- Born: November 7, 1975 (age 50) New York, U.S.
- Education: Pennsylvania State University
- Occupation: Meteorologist for WNBC-TV
- Years active: 1998-present
- Spouse: Mariusz Kolakowski
- Children: 3

= Maria LaRosa =

American meteorologist (born 1976)

Maria LaRosa is an American meteorologist. Since July 2019, she has worked as a meteorologist on WNBC-TV New York and is a substitute weather presenter on NBC's Today.

Previously, she worked for The Weather Channel in Atlanta, Georgia. She co-hosted America's Morning Headquarters with Sam Champion and Mike Bettes from 2014 to 2015. She hosted Weekend Recharge with Paul Goodloe until September 23, 2018.

==Early life and career==
LaRosa was born in New York state, but was raised in Ramsey, New Jersey. In June 2004, she joined KYW-TV in Philadelphia, Pennsylvania. She was later hired by WXIX-TV, the Fox Broadcasting Company station in Cincinnati, Ohio. She was the weekday morning and noon meteorologist for KYW-TV in Philadelphia. She was a meteorologist and presenter for WTVM-TV, the ABC station in Columbus, Georgia. In 2010, she joined The Weather Channel and became an on-camera meteorologist for both Weekend Now and PM Edition with her co-host Todd Santos. In March 2012, she left to do the 5:30 to 6:00am edition of First Outlook and Your Weather Today from 9:00 to 10:00am (EST).

She hosted Wake Up With Al from 5:30 to 7am with Stephanie Abrams, Al Roker and Mike Bettes (2012–2014), Morning Rush from 7 to 10am with Abrams and Bettes (2010–2014), and America's Morning Headquarters (2014–2015). Her last day on The Weather Channel was September 23, 2018.

==Career timeline==
- 1998–2000: WTVM-TV meteorologist
- 2000–2004: WXIX
- 2004–2010: KYW-TV weekday morning and noon meteorologist
- 2010–2018: The Weather Channel
  - 2010–2012: Weekend Now co-presenter
  - 2010–2012: PM Edition Weekend co-presenter
  - 2012: First Outlook co-presenter
  - 2012: Your Weather Today co-presenter/fill-in
  - 2012–2014: Morning Rush co-presenter/fill-in
  - 2012–2014: Wake Up With Al segment correspondent/fill-in
  - 2014–2015: America's Morning Headquarters co-presenter
  - 2015–2018: Weekend Recharge co-host/Weather Center Live fill-in
- 2019–present: NBC
  - 2019–present: WNBC meteorologist - Today in New York
  - 2019–present: Weekend Today/NBC News fill-in weather presenter

==Education==
LaRosa graduated in 1998 from Penn State University with a Bachelor of Science degree in meteorology. She was also a teaching assistant for the university's introductory meteorology course before graduating in 1998.

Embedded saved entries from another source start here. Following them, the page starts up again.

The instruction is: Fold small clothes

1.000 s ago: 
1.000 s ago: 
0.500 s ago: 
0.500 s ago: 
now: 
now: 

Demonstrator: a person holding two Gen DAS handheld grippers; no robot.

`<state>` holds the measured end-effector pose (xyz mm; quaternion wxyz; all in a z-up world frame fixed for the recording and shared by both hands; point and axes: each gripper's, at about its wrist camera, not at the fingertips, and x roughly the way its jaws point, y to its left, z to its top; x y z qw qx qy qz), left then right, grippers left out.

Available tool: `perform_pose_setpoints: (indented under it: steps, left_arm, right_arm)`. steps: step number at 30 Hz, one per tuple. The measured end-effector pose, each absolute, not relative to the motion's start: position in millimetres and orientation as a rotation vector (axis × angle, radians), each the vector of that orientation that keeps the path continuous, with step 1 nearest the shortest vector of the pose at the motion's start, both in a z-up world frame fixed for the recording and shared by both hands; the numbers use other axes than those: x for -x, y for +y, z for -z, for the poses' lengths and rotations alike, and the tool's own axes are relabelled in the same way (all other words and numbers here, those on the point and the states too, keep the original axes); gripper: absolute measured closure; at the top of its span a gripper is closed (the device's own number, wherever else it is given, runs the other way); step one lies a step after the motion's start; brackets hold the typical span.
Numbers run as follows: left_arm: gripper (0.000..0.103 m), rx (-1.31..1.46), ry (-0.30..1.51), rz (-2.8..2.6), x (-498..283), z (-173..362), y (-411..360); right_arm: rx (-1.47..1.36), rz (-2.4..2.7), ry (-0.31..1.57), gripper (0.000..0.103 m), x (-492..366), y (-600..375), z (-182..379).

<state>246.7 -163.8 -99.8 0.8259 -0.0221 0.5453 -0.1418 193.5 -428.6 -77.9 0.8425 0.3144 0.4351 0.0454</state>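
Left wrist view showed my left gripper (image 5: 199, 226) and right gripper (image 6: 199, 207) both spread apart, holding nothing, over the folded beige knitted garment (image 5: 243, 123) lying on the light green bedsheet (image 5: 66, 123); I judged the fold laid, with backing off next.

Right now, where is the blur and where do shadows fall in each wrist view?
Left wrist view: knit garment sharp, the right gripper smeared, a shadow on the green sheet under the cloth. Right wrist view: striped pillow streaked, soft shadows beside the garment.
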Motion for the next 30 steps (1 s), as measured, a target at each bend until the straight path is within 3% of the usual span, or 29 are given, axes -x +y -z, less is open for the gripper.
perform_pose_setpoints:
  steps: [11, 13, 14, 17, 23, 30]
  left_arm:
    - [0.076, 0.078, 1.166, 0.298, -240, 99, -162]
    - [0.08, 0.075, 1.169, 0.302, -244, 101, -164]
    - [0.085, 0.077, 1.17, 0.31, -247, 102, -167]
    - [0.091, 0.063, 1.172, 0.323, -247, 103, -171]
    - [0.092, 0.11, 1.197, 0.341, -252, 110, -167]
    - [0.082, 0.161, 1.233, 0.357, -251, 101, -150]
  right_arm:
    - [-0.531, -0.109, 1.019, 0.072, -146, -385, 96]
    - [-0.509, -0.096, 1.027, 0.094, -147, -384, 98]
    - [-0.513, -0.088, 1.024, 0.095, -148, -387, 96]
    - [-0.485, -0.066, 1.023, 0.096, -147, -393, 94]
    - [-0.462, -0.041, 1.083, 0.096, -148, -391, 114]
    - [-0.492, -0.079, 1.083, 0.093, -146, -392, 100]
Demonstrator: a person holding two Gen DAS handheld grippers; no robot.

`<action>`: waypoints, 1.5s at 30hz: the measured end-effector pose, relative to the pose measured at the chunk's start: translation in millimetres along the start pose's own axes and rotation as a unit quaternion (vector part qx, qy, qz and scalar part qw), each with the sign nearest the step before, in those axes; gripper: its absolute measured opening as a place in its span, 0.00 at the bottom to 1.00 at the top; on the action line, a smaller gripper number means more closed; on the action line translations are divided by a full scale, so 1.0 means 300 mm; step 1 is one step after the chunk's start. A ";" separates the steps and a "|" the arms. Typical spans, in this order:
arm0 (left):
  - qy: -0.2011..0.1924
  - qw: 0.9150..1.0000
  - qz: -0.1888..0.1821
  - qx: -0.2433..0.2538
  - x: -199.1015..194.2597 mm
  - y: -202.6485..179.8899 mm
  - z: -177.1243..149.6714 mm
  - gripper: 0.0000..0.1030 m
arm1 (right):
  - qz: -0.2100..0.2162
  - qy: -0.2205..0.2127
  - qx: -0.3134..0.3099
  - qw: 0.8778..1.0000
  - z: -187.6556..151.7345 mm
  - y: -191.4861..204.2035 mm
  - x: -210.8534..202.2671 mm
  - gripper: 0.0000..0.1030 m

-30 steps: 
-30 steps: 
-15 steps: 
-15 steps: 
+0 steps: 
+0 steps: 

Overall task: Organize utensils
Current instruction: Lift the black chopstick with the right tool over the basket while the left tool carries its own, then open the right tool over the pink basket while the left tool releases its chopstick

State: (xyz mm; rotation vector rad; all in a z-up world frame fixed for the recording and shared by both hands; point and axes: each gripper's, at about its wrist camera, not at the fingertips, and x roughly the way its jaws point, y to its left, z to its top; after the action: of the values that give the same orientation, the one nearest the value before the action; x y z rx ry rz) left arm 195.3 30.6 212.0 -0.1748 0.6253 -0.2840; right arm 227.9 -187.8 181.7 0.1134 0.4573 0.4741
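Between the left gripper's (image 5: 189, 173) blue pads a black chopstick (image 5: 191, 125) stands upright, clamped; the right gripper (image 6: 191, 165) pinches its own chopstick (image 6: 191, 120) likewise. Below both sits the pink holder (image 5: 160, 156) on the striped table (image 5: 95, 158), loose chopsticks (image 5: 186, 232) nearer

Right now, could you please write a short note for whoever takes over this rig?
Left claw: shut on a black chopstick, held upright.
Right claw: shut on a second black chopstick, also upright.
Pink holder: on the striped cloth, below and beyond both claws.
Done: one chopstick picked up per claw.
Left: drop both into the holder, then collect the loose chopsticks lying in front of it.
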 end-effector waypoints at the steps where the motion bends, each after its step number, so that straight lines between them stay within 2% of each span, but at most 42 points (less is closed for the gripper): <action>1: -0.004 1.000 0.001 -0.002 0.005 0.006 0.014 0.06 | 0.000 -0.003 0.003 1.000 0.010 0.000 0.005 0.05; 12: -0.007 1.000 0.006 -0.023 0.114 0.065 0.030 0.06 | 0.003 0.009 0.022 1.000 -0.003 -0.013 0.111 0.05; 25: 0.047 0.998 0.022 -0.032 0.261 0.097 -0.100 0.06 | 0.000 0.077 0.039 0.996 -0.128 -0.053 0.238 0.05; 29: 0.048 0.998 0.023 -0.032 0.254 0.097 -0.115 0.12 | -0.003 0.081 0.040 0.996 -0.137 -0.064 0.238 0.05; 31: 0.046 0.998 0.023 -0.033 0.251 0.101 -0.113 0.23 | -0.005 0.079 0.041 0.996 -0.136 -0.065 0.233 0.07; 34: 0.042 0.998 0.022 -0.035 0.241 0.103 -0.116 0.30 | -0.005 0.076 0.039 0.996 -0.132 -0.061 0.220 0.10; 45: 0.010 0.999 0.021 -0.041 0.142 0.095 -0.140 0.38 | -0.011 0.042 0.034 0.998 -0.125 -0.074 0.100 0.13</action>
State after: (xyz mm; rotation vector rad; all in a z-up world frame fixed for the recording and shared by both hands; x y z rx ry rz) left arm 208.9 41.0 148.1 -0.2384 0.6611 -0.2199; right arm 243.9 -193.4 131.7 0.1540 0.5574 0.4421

She is a member of the National Weather Association and the American Meteorological Society (AMS). She holds a seal of approval as a certified broadcasting meteorologist.

==Personal life==
She once lived in South Jersey with her husband, Mariusz Kolakowski. They have three sons: Michael (born in 2005), Justin (born in 2008) and Tyler (born May 3, 2010).